§ **Your instructions**:
How do the lines below between the ones holding "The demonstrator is" and "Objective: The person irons", inclusive, read? Give them again exactly, with no other lines.

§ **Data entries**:
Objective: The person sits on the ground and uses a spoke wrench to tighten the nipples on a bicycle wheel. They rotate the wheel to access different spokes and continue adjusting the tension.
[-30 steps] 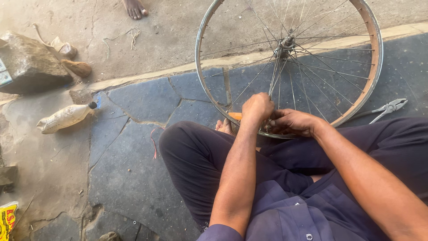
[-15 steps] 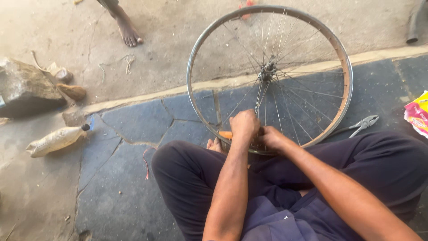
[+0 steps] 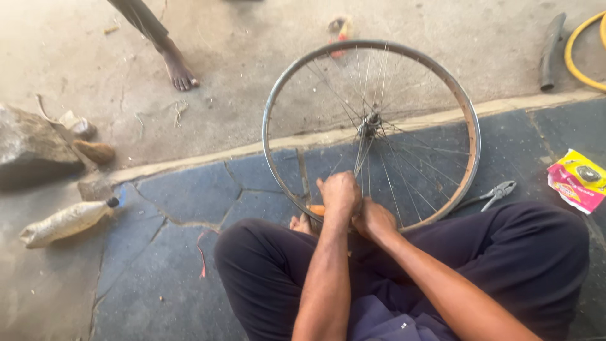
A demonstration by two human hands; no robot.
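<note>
Spoke work is in hand: left hand closed on an orange-handled tool, right hand gripping the rim of the wheel upright before the knees; next calls for steady turning.

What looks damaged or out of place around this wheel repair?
The dark floor slab is cracked into pieces beside the bicycle wheel. A dirty plastic bottle lies tipped on its side at the left, and pliers lie loose on the floor.

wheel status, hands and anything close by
Left hand fisted on orange-handled tool at wheel rim. Right hand at rim beside it. Pliers lie clear.
</note>
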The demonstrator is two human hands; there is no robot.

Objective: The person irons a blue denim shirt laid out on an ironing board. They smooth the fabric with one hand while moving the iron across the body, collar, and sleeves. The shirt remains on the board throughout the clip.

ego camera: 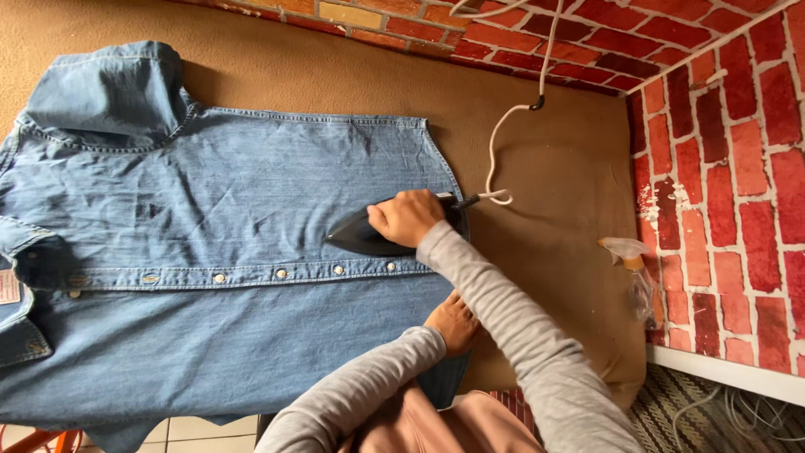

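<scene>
**Iron on denim shirt, both hands engaged**

Right hand [406, 217]: clenched over the handle of a dark, pointed-nose electric iron [362, 236], grey sleeve running back to the wearer. The iron lies soleplate down on the shirt, long axis left to right, tip pointing left toward the collar, heel under the wrist.

Left hand [454, 322]: palm down, fingers flat and unclenched, pressing the shirt's lower hem near the table edge; it grasps nothing. It lies nearer the wearer than the iron.

Faded blue denim button-front shirt [210, 252]: spread flat, collar at far left, snap placket just below the iron.

White cord [503, 134]: trails from the iron's heel up toward the brick-patterned wall [721, 168].

Brown padded ironing surface [545, 277]; clear spray bottle [639, 277] at its right edge, well apart.
</scene>
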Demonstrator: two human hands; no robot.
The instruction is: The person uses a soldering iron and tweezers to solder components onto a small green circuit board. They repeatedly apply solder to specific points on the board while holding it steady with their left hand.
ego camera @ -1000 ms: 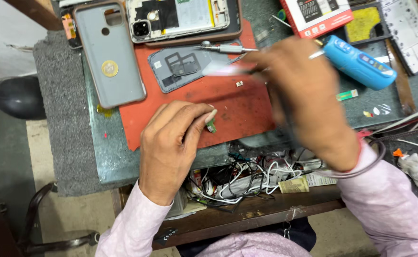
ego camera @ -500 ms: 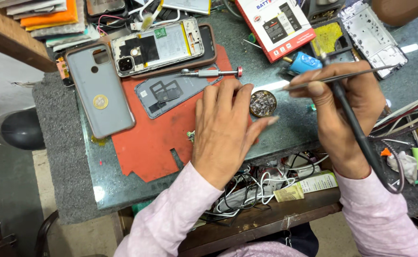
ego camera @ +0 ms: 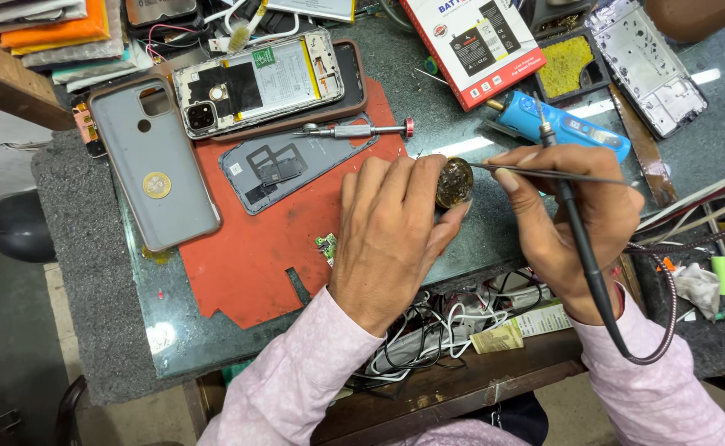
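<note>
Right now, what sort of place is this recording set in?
Most likely a phone repair bench. An opened phone with its battery exposed lies on a red work mat, a precision screwdriver beside it, and the right hand holds a corded soldering iron.

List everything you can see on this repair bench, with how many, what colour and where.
small round tin: one, brass-coloured, centre, under the left fingertips
thin metal tool: one, silver, tip at the tin
soldering iron: one, black, corded, in the right hand
opened phone: one, insides showing, upper left
phone back cover: one, grey, left, with a coin on it
inner plate: one, grey, on the mat
screwdriver: one, silver with red cap, above the plate
work mat: one, red, centre left
box: one, red and white, top
blue tool: one, upper right
metal frame: one, silver, top right
left hand: one, on the tin
right hand: one, holding both tools
</note>
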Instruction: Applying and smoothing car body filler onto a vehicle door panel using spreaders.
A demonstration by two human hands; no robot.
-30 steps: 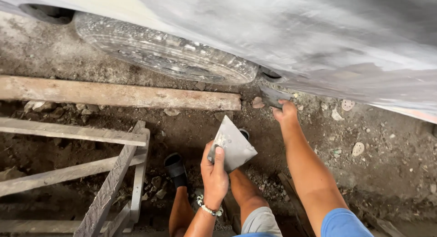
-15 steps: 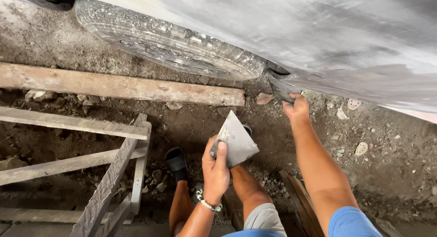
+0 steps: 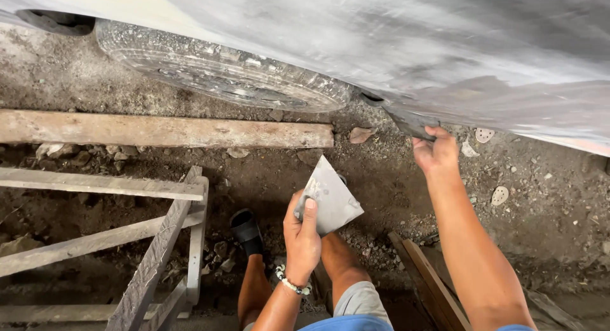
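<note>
Here I see a flat grey putty blade [image 3: 330, 197], smeared with filler, held low in the middle of the view above my knees. My left hand [image 3: 301, 236] grips it at its lower corner, fingers curled tight round that edge and the thumb laid flat along the face; a beaded bracelet [image 3: 289, 283] sits on that wrist. Up and to the right, my right hand [image 3: 436, 152] reaches to the lower edge of the grey sanded car body panel [image 3: 445, 58], fingers closed on a dark scraper [image 3: 410, 124] pressed against that edge. How much of the scraper lies under the panel I cannot tell. Left of that hand, under the panel, a dusty tyre [image 3: 222, 74] rests on the dirt ground [image 3: 559, 223]. A worn wooden plank [image 3: 165, 131] lies on the ground just in front of the tyre. Nearer to me on the left stands a rough wooden frame [image 3: 159, 255], and a black sandal [image 3: 246, 229] on my foot shows beside it.
</note>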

§ **Output for this task**:
The demonstrator is two human hands; there is no robot.

Objective: The person irons a blue denim shirt laid out on an ironing board. They smooth the fabric with one hand while moving the iron across the body, collar, and sleeves. The shirt remains on the board throughout the clip.

This finishes the exercise.